Морозный воздух, что кинулся в лицо, опалив щеки, отбил охоту к сигаретам. Святослав стоял, смотрел в бесконечное небо и глубоко дышал – до ломоты в зубах, до осевшего в носу инея.
Жар спадал, оставляя за собой жажду и непонятную мужскому сердцу тоску. Забыв закрыть стеклопакет, мужчина отправился на кухню, где залпом выпил два стакана воды. В животе ощутимо булькнуло, но облегчения не принесло – пить все равно хотелось.
– Что случилось, милый? – нежные ладошки сошлись на животе, а между лопатками уткнулась теплая ото сна, женская щека.
– Все в порядке, – ответил Святослав, разнимая обнимающие его руки, – иди спать.
– Холодно, – поежилась девушка, – ты окно не закрыл.
– Курить буду, – не обернувшись, ответил мужчина и вернулся на балкон.
Закрыл изнутри дверь, достал из пачки зажигалку и сигарету. Нехотя прикурил, высунулся из окна по пояс.
В окне напротив горел свет, хотя время было позднее. Святослав провел фильтром по губе, всмотрелся в залитую светом чужую кухню. Там за столом сидел мужчина – тоже курил, и хотя лица не было видно, Святослав был уверен – тот хмурит брови, затягиваясь до отказа. Как и он сам. Два неудачника – полуночника, кому больше нечем заняться морозной ночью, кроме как портить легкие да впусте палить электричество.
Сигарета закончилась подозрительно быстро. Затошнило. Выпитая вода поднялась по пищеводу. Святослав чертыхнулся и зло сплюнув, потер усталые глаза.
Бессонница уже год как мешала жить. Святослав устал от нее, утомился от тяжелых мыслей, что наполняли сознание долгими ночами.
Иногда, когда удавалось на несколько часов погрузиться в дрему, ему снилась та нежная, наивная девочка. Во снах она была грустна, и всё время спрашивала – получил ли он то, чего так хотел. У Святослава в тех снах не было голоса – он только смотрел, наблюдал со стороны, не в силах выразить мысль – да, получил.
Почти – уж точно.
Девочка -Тая улыбалась грустно, одними лишь большими, распахнутыми настежь, глазами.
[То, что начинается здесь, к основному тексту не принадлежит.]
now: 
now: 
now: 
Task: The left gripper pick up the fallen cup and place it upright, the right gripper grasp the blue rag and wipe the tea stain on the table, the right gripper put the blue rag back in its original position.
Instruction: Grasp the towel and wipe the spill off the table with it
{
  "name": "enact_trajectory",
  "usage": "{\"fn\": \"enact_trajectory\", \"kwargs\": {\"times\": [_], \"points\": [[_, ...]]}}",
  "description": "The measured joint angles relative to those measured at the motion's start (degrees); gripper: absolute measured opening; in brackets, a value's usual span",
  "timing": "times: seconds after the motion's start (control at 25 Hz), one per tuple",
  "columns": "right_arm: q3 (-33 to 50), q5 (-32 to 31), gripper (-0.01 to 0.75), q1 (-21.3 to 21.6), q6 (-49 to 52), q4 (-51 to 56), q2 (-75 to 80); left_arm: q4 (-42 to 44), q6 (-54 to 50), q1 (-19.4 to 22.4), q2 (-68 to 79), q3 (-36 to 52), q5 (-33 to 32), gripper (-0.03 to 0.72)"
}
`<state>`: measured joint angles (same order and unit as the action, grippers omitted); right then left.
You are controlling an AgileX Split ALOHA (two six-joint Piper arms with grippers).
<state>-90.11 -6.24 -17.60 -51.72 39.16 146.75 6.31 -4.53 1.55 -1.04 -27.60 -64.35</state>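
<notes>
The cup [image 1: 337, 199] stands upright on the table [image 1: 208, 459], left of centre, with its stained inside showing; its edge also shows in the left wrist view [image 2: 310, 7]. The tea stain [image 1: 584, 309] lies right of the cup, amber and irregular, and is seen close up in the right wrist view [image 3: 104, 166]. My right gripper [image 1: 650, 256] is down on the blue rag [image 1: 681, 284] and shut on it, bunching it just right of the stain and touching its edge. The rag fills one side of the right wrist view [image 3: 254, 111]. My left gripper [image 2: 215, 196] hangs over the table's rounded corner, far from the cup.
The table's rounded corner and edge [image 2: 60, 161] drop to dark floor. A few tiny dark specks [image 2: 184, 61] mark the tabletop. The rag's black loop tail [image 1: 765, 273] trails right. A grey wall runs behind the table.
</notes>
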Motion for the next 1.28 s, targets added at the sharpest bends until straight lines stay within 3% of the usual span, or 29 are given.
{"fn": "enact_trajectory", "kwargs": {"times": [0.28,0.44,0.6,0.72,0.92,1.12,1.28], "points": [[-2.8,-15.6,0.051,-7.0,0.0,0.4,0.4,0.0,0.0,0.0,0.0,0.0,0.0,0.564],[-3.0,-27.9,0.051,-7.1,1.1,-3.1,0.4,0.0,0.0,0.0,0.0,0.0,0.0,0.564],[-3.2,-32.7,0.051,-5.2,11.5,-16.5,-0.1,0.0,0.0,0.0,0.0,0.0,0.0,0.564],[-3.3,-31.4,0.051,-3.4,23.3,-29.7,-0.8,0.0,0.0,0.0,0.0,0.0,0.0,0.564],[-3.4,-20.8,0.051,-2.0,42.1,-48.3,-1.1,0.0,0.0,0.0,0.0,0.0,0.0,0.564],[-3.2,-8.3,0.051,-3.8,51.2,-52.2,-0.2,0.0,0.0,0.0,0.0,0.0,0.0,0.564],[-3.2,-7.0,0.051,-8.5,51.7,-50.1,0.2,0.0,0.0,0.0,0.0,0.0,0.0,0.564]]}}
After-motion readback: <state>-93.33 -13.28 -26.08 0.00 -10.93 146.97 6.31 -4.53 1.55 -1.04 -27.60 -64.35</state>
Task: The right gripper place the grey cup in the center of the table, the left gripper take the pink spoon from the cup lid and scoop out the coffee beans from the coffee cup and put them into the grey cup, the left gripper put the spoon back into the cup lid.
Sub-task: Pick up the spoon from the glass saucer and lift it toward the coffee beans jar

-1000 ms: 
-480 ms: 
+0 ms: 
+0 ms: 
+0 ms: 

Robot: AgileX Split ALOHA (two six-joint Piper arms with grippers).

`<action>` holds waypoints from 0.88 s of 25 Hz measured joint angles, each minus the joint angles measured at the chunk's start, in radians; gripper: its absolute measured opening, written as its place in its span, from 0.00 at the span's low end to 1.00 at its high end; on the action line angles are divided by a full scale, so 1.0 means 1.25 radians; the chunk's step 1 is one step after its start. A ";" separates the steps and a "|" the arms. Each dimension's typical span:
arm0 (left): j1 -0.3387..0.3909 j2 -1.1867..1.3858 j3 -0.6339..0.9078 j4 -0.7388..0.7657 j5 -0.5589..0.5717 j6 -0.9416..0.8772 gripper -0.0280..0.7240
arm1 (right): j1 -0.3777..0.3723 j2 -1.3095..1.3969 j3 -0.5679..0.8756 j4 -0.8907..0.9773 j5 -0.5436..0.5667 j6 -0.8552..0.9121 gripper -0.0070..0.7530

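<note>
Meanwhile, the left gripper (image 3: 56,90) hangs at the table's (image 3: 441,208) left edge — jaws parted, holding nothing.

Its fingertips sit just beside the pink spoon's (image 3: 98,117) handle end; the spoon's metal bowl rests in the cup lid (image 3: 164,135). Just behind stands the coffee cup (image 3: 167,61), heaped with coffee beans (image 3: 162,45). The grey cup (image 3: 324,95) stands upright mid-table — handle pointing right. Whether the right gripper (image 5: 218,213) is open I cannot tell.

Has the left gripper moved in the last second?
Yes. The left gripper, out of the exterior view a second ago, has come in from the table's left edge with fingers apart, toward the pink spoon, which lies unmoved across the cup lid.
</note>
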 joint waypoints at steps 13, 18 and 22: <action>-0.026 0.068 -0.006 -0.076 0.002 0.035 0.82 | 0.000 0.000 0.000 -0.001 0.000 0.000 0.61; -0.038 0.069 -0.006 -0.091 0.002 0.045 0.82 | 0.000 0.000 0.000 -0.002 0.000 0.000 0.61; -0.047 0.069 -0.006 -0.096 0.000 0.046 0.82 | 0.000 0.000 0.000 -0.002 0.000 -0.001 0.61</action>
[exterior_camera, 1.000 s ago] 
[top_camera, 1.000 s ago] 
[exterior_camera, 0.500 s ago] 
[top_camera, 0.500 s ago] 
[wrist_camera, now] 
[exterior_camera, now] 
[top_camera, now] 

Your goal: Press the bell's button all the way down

От этой улыбки Святославу делалось не по себе – где-то в груди шевелилась совесть, царапала острыми коготками, нашептывая, что поступил он, как последний подлец. Просыпался с горечью на губах и колотящимся о ребра, сердцем.
Святослав мучился, страдал бессонницей, но продолжал вести себя, как пресловутый подлец – в спальне отдыхала очередная глупышка, не подозревающая, что скоро останется не только без внушительной суммы, но и без обожаемого уже любовника.